The difference between pre-RFC and RFC phases is that the “pre” phase is only for people who actively seek out the RFC, while the RFC phase is to notify everyone. In terms of safety-vs-liveness, the goal of RFC PR against RFC repo is safety — we want to make sure that anyone who could have input has a chance to provide it.

How we get liveness, the RFC in the first place, is unspecified. At some point Rust tried to do “each RFC is a GitHub repo”, but that didn’t work out. Luckily, there needn’t be a single process here, each RFC can be different.

Also for RFC 140 , I’m adding all the implementation work to a GitHub Milestone, acting as a tracking issue to a degree. This is working well, a dedicated tracking issue does sound even better though.
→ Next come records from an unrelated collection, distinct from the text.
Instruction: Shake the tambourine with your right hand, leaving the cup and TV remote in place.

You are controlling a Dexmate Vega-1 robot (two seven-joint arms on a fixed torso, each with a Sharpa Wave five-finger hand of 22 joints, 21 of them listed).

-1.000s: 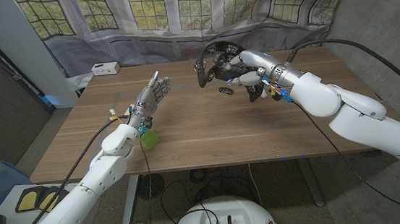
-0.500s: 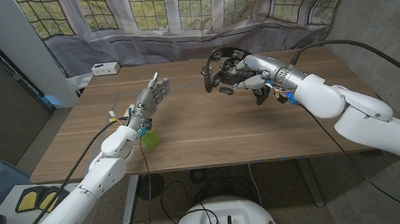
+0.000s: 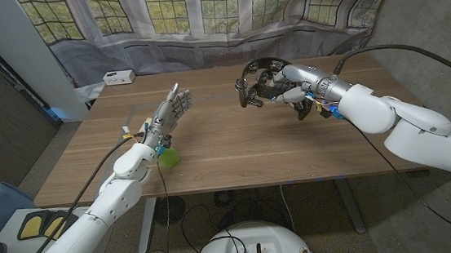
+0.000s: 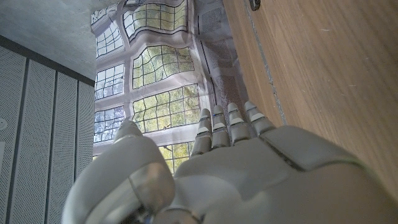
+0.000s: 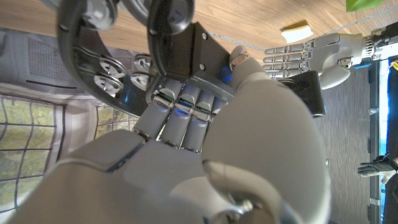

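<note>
My right hand (image 3: 283, 83) grips a black tambourine (image 3: 258, 68) with silver jingles and holds it in the air over the far middle of the table. In the right wrist view the fingers (image 5: 180, 112) wrap round the tambourine's frame (image 5: 93, 68). A small dark TV remote (image 3: 250, 102) lies on the wood just below the tambourine's lower edge. The green cup (image 3: 168, 157) stands near the front left, beside my left forearm. My left hand (image 3: 171, 109) is raised above the table with its fingers straight and apart, holding nothing; its back shows in the left wrist view (image 4: 249, 168).
A white box (image 3: 118, 77) sits at the table's far left corner. The wooden table (image 3: 236, 154) ends at a draped grey cloth under the windows. My left hand (image 5: 317, 53) and the white box (image 5: 295, 31) also show in the right wrist view.
My right hand has carried the tambourine a little to the right and changed its tilt. The left hand and the cup have stayed where they were.
</note>
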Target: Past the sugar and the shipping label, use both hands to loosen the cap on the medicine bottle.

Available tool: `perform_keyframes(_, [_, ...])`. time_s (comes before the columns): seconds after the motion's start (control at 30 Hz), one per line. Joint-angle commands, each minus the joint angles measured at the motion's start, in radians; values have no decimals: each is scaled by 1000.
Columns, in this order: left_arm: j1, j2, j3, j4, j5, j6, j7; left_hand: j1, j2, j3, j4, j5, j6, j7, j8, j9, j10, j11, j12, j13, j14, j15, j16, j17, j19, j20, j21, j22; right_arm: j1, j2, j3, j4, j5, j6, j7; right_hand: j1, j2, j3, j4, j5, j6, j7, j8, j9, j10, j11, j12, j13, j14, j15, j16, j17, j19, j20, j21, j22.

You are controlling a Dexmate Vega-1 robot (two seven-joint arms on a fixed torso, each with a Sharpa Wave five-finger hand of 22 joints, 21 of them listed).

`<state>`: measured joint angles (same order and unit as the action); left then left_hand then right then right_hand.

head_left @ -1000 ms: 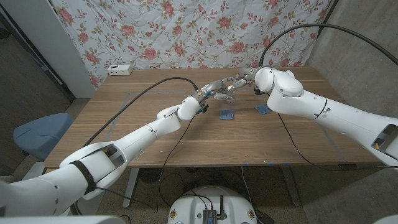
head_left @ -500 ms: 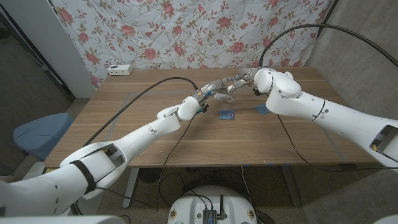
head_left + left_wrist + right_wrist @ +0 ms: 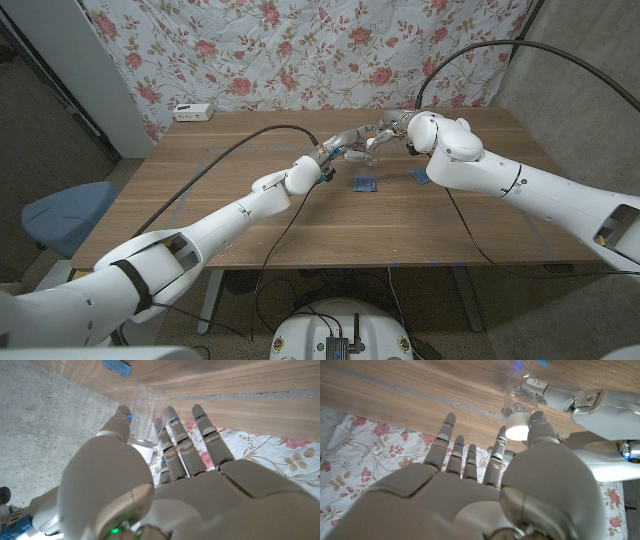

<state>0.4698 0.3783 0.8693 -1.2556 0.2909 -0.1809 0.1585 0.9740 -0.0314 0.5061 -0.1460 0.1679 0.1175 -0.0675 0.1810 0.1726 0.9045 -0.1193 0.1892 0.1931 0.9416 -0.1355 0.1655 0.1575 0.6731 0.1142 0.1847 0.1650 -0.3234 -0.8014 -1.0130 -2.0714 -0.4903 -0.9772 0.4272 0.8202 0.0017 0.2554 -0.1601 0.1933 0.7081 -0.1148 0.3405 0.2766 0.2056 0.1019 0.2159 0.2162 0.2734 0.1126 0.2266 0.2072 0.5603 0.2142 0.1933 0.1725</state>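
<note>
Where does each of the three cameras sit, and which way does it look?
Head view: from above, down over both arms at the wooden table; hands meet on the clear plastic medicine bottle.
Left wrist view: along the left hand at the bottle.
Right wrist view: along the right hand at its white cap.
All share the bottle.

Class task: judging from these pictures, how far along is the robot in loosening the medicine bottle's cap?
Done: both hands have reached the bottle. In hand: the left hand holds its clear body, and the right hand has fingers at the white cap. Left: the cap sits on the bottle; whether it has loosened cannot be told.
</note>
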Motion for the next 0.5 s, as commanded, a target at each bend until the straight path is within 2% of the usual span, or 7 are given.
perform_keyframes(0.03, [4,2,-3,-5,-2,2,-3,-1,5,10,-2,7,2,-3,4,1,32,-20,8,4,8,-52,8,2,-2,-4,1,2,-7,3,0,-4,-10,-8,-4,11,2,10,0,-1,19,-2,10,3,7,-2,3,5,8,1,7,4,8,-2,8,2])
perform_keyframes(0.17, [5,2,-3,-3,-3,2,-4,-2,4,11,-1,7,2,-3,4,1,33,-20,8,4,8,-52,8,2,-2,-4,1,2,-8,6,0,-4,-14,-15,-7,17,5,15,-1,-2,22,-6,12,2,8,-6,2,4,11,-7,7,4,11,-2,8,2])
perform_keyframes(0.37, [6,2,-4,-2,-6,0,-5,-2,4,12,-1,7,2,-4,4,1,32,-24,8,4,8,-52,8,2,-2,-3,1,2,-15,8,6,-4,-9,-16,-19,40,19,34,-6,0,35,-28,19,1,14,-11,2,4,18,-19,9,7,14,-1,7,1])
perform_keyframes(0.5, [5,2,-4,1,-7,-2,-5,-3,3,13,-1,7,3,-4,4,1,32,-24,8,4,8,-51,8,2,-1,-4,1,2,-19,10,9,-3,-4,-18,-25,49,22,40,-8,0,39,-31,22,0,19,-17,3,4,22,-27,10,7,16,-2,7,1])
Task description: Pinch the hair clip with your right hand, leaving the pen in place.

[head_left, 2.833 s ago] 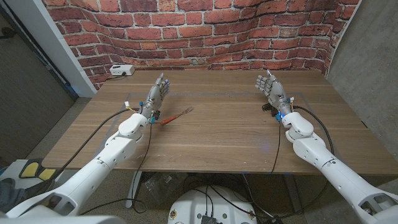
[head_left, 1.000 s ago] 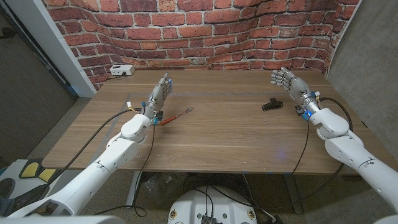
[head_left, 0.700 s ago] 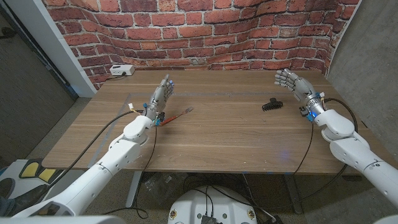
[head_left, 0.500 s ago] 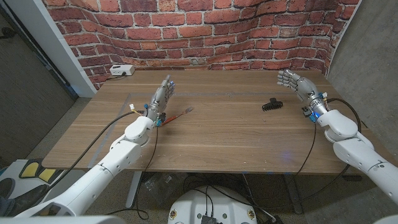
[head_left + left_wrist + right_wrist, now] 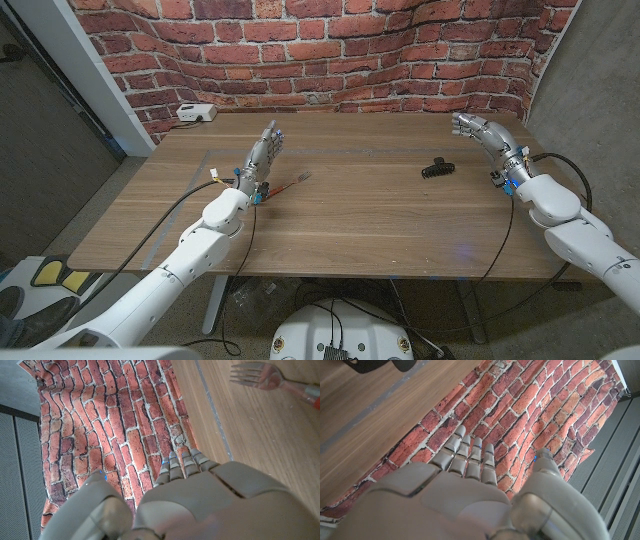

Yeah, I think milestone is significantly worse, for two reasons:

  • there’s no place where you can, in prose, contextualize the work, clearly delimit what’s blocking and what’s nice to have.
  • I (as a GitHub passer by) can’t add a comment to the milestone. One role of a tracking issue is that it is the center — tracking issue itself is probably a bad place for any discussion, but every discussion elsewhere can be started by a comment on a tracking issue.

And yeah, a big thing here is also being consistent across all different features. Tracking issues are "commons’, in a sense that, if everyone uses tracking issues, there’s ecosystem-wide improvement in coordination, as opposed to a situation where each specific feature is tracked meticulously, but with a separate mechanism.